- **PROBLEM TO SOLVE**: Retype, exactly as they stand, the lines from the start of the data to the line that contains "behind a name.", both ends included. Leave the pictures out.

DATASET CONTENT Block Start

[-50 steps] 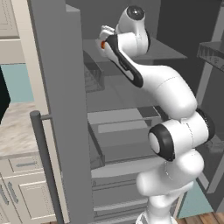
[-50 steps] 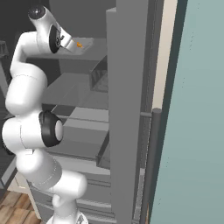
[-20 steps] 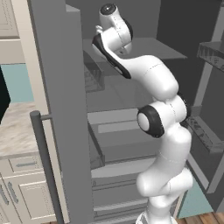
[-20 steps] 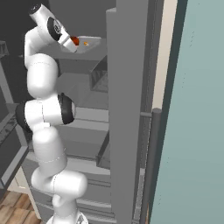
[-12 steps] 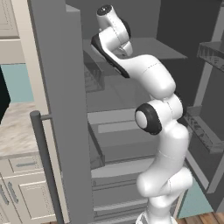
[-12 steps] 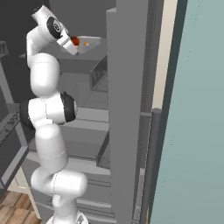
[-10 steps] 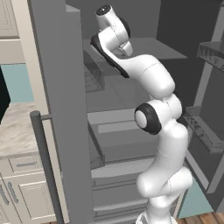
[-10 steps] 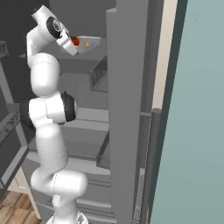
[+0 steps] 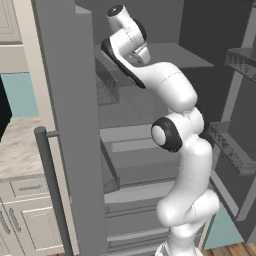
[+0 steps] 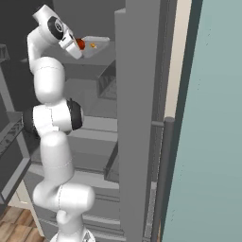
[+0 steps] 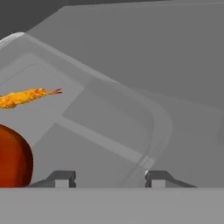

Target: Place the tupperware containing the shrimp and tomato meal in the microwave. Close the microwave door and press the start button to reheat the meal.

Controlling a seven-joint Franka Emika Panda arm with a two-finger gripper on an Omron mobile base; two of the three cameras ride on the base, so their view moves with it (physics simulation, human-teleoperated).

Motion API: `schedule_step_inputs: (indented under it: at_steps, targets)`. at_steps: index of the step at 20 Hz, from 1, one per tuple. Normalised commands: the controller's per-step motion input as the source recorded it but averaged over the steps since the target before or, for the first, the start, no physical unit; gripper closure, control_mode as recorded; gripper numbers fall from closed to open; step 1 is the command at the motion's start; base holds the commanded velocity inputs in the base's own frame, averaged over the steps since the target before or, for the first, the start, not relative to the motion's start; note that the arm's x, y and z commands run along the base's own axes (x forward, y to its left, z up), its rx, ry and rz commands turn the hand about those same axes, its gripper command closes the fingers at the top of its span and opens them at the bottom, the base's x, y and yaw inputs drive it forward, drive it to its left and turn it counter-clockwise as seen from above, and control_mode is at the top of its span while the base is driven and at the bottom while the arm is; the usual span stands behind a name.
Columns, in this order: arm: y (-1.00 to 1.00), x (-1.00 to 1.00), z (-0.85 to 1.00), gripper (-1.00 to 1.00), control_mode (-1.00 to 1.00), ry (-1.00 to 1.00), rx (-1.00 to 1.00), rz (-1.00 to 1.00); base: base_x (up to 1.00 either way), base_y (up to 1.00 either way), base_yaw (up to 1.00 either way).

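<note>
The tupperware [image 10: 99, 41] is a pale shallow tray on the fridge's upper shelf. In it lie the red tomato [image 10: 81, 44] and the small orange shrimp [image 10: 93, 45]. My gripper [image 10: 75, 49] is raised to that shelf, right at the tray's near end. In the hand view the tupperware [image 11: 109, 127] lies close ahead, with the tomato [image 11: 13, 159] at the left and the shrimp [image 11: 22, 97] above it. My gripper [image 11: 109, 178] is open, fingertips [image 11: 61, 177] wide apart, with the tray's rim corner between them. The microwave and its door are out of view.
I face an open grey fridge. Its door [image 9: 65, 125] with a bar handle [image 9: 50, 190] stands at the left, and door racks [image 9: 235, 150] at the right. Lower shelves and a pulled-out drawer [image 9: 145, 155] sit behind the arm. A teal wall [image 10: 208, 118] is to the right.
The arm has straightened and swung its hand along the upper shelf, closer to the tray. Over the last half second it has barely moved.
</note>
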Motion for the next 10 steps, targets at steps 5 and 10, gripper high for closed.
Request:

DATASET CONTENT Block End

- **EXERCISE SOLUTION**:
[-50 steps] 
[-50 steps] 
[-20 steps] 
[-20 steps] 
[-12 steps] 
[-12 steps] 
[-10 steps] 
[-10 steps] 
[+0 steps] 
[+0 steps] 
[+0 steps] 

Target: Place the tupperware containing the shrimp and tomato meal in the microwave. Close the microwave door and press the start button to reheat the meal.

Controlling a seven-joint Franka Emika Panda arm with a two-finger gripper on an Omron mobile base; two of the three cameras ride on the base, so their view moves with it (physics simulation, human-teleoperated).

Motion API: `schedule_step_inputs: (indented under it: at_steps, targets)`. at_steps: index of the step at 20 Hz, from 1, one per tuple. Normalised commands: the controller's per-step motion input as the source recorded it but averaged over the steps since the target before or, for the first, the start, no physical unit; gripper closure, control_mode as recorded; gripper numbers fall from closed to open; step 1 is the command at the motion's start; base holds the commanded velocity inputs in the base's own frame, averaged over the steps since the target before or, for the first, the start, not relative to the motion's start; note that the arm's x, y and z commands run along the base's own axes (x forward, y to its left, z up), its rx, ry and rz commands turn the hand about those same axes, its gripper command closes the fingers at the top of its span and opens them at the bottom, the base's x, y and yaw inputs drive it forward, drive it to its left and turn it counter-clockwise as seen from above, and control_mode is at the top of its span while the base is driven and at the bottom while the arm is; the usual span stands behind a name.

There is no more to the answer.